Description of the task
The data below holds a line containing "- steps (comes" and a line containing "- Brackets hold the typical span"; please quote exactly those two lines and every line between them, and nothing else.

Materials provided
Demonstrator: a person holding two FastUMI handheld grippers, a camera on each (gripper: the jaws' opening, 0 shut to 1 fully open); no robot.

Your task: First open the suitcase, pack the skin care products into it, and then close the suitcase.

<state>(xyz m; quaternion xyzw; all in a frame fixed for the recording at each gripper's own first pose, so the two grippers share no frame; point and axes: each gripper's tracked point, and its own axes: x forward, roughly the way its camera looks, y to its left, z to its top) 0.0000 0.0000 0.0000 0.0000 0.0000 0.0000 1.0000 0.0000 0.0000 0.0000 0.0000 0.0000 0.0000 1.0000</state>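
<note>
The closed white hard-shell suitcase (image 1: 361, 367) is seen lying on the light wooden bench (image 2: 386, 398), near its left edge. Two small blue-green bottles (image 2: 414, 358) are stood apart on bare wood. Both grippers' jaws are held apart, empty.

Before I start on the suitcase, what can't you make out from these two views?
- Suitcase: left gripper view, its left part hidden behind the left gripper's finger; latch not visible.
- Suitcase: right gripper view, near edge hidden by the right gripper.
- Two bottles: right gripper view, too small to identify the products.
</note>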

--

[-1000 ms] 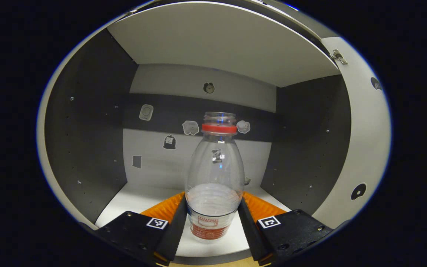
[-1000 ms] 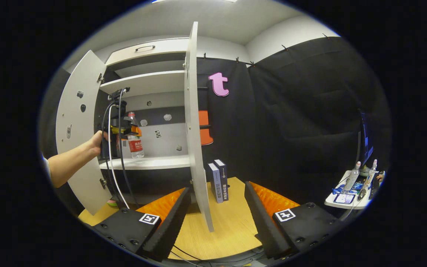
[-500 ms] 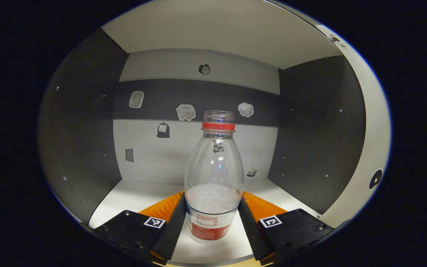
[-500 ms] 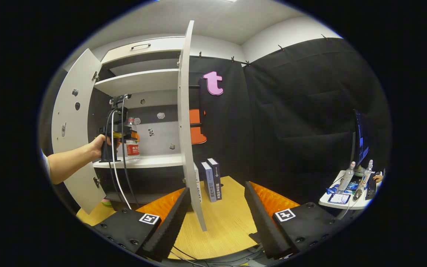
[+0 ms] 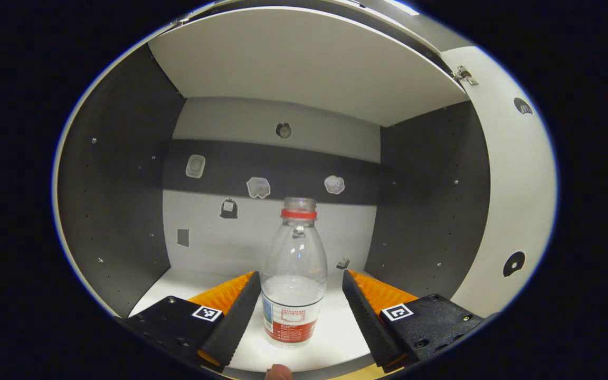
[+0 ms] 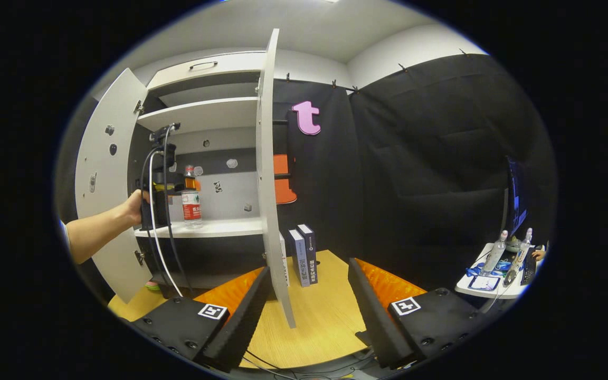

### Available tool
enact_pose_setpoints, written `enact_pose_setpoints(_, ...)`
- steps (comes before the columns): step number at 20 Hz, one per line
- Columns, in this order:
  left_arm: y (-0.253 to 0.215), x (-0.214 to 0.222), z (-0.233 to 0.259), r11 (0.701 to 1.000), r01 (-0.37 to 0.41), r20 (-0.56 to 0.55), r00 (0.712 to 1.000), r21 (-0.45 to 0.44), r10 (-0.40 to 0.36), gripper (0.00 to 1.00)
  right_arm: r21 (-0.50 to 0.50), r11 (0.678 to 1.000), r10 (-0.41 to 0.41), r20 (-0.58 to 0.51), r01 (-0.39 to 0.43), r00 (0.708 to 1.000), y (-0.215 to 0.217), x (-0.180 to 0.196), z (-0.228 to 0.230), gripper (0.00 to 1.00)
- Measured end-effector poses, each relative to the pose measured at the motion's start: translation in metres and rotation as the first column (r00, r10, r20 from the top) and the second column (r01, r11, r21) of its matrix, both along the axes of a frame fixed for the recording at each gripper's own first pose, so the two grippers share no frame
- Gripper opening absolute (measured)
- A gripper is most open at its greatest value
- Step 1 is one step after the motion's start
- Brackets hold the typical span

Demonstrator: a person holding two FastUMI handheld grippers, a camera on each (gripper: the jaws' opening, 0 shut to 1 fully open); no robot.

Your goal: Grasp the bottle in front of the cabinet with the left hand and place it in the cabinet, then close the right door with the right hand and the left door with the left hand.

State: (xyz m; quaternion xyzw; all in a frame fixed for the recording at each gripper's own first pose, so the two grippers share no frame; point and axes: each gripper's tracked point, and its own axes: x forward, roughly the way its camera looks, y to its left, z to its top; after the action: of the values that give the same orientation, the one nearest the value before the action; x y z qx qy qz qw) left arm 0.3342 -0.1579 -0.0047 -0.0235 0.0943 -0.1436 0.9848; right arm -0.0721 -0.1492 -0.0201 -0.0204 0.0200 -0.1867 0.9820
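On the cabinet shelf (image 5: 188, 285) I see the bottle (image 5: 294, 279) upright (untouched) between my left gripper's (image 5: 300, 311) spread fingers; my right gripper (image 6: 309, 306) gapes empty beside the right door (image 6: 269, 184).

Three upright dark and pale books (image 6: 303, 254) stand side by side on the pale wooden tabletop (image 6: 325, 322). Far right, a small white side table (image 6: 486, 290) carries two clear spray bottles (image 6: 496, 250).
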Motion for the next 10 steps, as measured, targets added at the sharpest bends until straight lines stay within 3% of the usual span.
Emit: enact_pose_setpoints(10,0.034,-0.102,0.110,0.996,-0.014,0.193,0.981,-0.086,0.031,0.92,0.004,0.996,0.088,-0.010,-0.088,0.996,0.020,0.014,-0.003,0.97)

Solution
- steps (comes before the columns): step number at 20 Hz, one per line
- Columns, in this order:
  left_arm: y (-0.253 to 0.215), x (-0.214 to 0.222), z (-0.233 to 0.259), r11 (0.701 to 1.000), r01 (-0.37 to 0.41), r20 (-0.56 to 0.55), r00 (0.712 to 1.000), r21 (-0.45 to 0.44), r10 (-0.40 to 0.36), gripper (0.00 to 1.00)
  right_arm: r21 (-0.50 to 0.50), r11 (0.678 to 1.000), r10 (-0.41 to 0.41), r20 (-0.58 to 0.51), r01 (-0.39 to 0.43), r00 (0.708 to 1.000), y (-0.215 to 0.217), x (-0.180 to 0.196), z (-0.228 to 0.230), gripper (0.00 to 1.00)
- Measured end-effector poses, each relative to the pose measured at the motion's start: translation in metres and rotation as the first column (r00, r10, r20 from the top) and the second column (r01, r11, r21) of its matrix, both along the axes of a frame fixed for the recording at each gripper's own first pose, so the two grippers share no frame
- Gripper opening absolute (measured)
- A gripper is most open at its greatest value
- Step 1 is one step after the motion's start
- Brackets hold the typical span

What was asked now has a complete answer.